4 March 2014 | Volume 5 Issue 3
Provisions of Corporate Social Responsibility under Companies Act, 2013 Notified

On 27 February 2014, the Ministry of Corporate Affairs (MCA) notified section 135 and Schedule VII relating to Corporate Social Responsibility (CSR) under the new Companies Act, 2013 (the Act). Furthermore, the Companies (Corporate Social Responsibility Policy) Rules, 2014 (the Rules) have also been notified. These provisions mandate CSR spending by specified classes of companies and will come into force on 1 April 2014. CSR generally includes activities by a business entity towards social welfare.

Is your company required to spend on CSR activities?

CSR provisions are mandatory if:
  • You are an Indian company or a foreign company registered in India; and
  • You have a net worth of at least INR 5 billion or a minimum turnover of INR 10 billion or net profit of at least INR 50 million during any financial year.
In case your company ceases to meet the above criteria for three consecutive financial years then the CSR provisions will not apply.

What should your company do to implement the CSR provisions?


A CSR Committee of the Board will have to be constituted if any company meets the above criteria. In case of a listed public company, the CSR Committee will comprise of three directors, one of whom shall be an independent director. An unlisted public company or a private company need not have an independent director on its CSR Committee. Additionally, the CSR Committee of a private company having only two directors can be constituted with only those two directors. The CSR Committee of a foreign company shall comprise of at least two persons, of which one person should be the one who is authorised to accept notices or other documents on behalf of the foreign company in India and the other person should be nominated by the foreign company.
 
The CSR Committee will formulate and recommend a CSR policy to the Board indicating the activities to be undertaken and expenditure to be made. This policy once approved by the Board, will have to be disclosed in its report and also has to be made available on the company's website, if any. The policy needs to be monitored from time to time.
 
The Board of Directors shall ensure that the company, in each year, spends at least 2% of the average net profit of the 
last three years on CSR activities. In case the company fails to spend the requisite amount, the Board shall specify the reasons for such non-spending.

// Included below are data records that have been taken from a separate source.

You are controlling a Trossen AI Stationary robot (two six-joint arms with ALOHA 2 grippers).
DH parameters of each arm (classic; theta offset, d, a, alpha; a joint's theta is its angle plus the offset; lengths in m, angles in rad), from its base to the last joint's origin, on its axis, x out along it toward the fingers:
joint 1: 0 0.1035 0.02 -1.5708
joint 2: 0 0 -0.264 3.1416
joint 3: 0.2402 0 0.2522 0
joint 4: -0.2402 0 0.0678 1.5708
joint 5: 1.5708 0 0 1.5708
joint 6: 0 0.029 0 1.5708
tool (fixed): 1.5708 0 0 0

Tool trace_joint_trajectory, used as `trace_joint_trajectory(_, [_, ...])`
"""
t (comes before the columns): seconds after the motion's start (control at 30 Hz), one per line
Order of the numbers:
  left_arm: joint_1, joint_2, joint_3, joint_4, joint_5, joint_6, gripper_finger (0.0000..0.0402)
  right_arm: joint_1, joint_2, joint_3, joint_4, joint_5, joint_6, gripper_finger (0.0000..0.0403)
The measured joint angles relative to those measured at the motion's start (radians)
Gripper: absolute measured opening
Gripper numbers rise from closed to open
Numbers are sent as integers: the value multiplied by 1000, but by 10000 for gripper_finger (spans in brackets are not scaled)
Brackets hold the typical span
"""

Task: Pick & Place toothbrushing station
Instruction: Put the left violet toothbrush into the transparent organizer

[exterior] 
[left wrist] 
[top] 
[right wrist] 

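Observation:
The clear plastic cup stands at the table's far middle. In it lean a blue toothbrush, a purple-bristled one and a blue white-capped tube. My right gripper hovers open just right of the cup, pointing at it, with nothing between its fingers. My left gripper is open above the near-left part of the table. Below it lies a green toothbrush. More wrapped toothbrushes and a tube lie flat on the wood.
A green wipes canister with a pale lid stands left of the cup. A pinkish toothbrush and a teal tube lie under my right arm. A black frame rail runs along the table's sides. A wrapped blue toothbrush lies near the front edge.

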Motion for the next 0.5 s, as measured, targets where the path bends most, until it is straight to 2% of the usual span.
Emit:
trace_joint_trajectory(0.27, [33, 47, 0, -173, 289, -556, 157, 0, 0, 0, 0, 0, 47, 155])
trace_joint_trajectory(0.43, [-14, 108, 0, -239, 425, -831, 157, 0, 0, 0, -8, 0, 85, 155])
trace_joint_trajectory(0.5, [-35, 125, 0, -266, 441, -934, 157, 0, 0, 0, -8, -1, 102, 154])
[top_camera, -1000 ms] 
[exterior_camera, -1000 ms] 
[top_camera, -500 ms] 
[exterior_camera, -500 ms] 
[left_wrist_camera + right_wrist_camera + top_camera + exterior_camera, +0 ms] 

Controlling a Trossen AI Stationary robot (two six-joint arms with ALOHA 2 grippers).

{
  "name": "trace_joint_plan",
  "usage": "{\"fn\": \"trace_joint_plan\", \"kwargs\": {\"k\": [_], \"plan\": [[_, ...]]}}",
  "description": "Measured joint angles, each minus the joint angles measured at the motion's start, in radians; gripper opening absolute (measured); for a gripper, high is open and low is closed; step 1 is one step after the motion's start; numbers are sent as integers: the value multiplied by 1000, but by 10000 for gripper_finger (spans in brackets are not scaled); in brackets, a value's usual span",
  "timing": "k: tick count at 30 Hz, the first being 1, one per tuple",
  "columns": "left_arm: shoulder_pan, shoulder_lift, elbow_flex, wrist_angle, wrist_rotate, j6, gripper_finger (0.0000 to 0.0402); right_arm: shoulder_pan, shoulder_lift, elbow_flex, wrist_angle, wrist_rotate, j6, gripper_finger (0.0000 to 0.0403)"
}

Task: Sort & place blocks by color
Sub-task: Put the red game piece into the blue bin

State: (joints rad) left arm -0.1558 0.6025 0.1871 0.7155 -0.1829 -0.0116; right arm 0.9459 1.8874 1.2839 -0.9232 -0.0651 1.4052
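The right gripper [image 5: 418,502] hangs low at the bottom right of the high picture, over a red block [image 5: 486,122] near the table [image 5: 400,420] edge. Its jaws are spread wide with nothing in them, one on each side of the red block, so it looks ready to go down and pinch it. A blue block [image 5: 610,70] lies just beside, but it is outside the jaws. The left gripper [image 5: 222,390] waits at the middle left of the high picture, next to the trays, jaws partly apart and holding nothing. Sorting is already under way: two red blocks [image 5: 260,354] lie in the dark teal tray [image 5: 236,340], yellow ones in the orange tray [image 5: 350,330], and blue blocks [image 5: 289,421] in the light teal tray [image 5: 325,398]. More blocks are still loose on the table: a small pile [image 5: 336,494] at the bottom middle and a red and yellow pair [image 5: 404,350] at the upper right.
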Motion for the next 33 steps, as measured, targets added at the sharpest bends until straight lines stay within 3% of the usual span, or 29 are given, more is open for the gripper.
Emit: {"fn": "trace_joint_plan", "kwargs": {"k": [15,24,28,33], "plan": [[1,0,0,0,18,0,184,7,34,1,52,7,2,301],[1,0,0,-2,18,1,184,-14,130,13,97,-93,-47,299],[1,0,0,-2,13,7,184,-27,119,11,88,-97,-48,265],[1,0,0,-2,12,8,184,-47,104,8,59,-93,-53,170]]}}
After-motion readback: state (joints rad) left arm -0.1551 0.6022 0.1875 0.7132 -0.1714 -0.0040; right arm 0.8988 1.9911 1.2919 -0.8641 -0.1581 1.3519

What CSR activities can be undertaken?

CSR activities to be undertaken should fall within the ambit of Schedule VII of the Companies Act, 2013 which includes healthcare, education and vocational skills, gender equality, and empowering women.
 
Reducing inequality, eradication of poverty, environmental sustainability, protection of national heritage, promotion of traditional arts and rural development projects, contribution to specified funds, measures for the benefit of armed forces' veterans or war widows, and training to promote specified sports will also fall under the ambit of CSR activities.
 
CSR projects or programs or activities undertaken only in India will amount to CSR expenditure. Companies will have to give preference to local areas around which it operates. Moreover, CSR projects or programs or activities that benefit only the employees of the company and their families will not be considered as CSR activities.


Conclusion

CSR provisions are aimed at encouraging companies to spend a portion of their profits on projects that benefit society. Although provisions relating to CSR are now mandatory for specified classes of companies, there is still some guidance required on the accounting treatment for the amount to be spent on CSR activities. Furthermore, the Central Board of Direct Taxes (CBDT) is yet to clarify whether the amount spent on CSR activities will be allowed as a deduction from income. We hope that regulatory authorities will soon come up with guidance on these issues so as to facilitate smooth implementation of these provisions.